I’m not sure I understand why they’re against point estimates. As long as the points match the mean of our estimates for the variables, then the points multiplied should match the expected value of the distribution.
Because people draw incorrect conclusions from the point estimates. You can have high expected value of the distribution (e.g. “millions of civilizations”) while at the same time having big part of the probability mass on outcomes with just one civilization, of few civilizations far away.
I think the real point here (as I’ve commented elsewhere) isn’t that using point estimates is inherently a mistake, it’s that the expected value is not what we care about. They’re valid for that, but not for the thing we actually care about, which is P(N=0).
What do you mean by “real point”? Don’t you mean that the point of the paper is that someone makes a particular mistake?

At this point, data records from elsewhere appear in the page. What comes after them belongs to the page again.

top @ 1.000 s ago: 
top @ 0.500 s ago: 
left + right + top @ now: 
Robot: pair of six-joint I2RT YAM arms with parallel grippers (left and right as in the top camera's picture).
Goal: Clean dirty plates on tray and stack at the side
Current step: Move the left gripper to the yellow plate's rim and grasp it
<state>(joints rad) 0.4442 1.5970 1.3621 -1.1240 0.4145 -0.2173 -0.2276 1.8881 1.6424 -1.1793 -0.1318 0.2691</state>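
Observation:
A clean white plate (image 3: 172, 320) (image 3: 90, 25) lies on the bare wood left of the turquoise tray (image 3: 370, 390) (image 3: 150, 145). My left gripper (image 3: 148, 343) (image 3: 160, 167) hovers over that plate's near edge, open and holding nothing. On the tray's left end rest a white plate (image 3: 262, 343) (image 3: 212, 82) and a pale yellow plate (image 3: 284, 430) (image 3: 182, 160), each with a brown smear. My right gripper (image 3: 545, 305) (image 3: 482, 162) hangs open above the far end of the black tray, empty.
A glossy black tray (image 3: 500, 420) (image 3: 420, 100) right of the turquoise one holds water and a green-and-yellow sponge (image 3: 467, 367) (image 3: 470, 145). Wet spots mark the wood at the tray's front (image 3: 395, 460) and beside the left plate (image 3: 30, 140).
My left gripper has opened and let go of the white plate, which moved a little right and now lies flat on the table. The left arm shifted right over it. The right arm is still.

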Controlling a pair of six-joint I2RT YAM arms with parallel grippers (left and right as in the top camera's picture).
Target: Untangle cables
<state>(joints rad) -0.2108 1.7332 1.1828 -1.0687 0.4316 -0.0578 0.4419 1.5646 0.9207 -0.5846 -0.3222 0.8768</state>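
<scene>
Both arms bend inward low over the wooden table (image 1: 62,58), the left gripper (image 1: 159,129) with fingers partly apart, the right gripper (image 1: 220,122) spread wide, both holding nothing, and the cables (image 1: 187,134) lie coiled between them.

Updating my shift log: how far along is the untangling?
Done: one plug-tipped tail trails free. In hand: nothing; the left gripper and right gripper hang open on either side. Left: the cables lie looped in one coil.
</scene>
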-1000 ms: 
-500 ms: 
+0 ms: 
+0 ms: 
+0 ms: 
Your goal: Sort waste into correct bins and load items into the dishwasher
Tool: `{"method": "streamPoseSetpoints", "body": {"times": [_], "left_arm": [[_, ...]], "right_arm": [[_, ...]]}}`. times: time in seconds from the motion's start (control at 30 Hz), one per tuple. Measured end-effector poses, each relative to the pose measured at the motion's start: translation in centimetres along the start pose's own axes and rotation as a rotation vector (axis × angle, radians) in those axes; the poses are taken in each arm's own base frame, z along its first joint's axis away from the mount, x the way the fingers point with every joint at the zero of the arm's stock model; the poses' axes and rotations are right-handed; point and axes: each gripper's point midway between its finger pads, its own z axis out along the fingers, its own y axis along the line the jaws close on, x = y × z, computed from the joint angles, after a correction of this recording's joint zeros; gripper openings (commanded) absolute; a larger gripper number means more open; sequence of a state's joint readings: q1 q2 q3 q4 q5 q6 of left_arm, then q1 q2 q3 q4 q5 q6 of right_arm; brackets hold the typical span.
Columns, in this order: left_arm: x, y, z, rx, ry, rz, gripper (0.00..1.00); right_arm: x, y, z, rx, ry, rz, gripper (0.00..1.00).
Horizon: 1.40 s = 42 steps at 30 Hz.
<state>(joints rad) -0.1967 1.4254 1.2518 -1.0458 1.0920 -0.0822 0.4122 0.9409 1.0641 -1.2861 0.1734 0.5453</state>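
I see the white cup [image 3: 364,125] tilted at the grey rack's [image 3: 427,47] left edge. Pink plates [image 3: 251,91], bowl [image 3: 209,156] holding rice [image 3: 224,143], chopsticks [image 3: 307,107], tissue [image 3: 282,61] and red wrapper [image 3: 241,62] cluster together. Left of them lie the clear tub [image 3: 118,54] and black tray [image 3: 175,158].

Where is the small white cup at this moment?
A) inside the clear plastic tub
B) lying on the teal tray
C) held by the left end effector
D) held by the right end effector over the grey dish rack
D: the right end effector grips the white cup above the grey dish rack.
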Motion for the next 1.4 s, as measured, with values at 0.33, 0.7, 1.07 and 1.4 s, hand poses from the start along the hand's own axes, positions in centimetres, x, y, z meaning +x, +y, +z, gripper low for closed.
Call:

I mean the mistake of computing expected number rather than probability. I guess the people in the 60s, like Drake and Sagan probably qualify. They computed an expected number of planets, because that’s what they were interested in, but were confused because they mixed it up with probability. But after Hart (1975) emphasizes the possibility that there is no life out there, people ask the right question. Most of them say things like “Maybe I was wrong about the probability of life.” That’s not the same as doing a full bayesian update, but surely it counts as not making this mistake.
It’s true that Patrick asserts this mistake. And maybe the people making vague statements of the form “maybe I was wrong” are confused, but not confused enough to make qualitatively wrong inferences.
Huh, interesting. I have to admit I’m not really familiar with the literature on this; I just inferred this from the use of point estimates. So you’re saying people recognized that the quantity to focus on was P(N>0) but used point estimates anyway? I guess what I’m saying is, if you ask “why would they do that”, I would imagine the answer to be, “because they were still thinking of the Drake equation, even though it was developed for a different purpose”. But I guess that’s not necessarily so; it could just have been out of mathematical convenience...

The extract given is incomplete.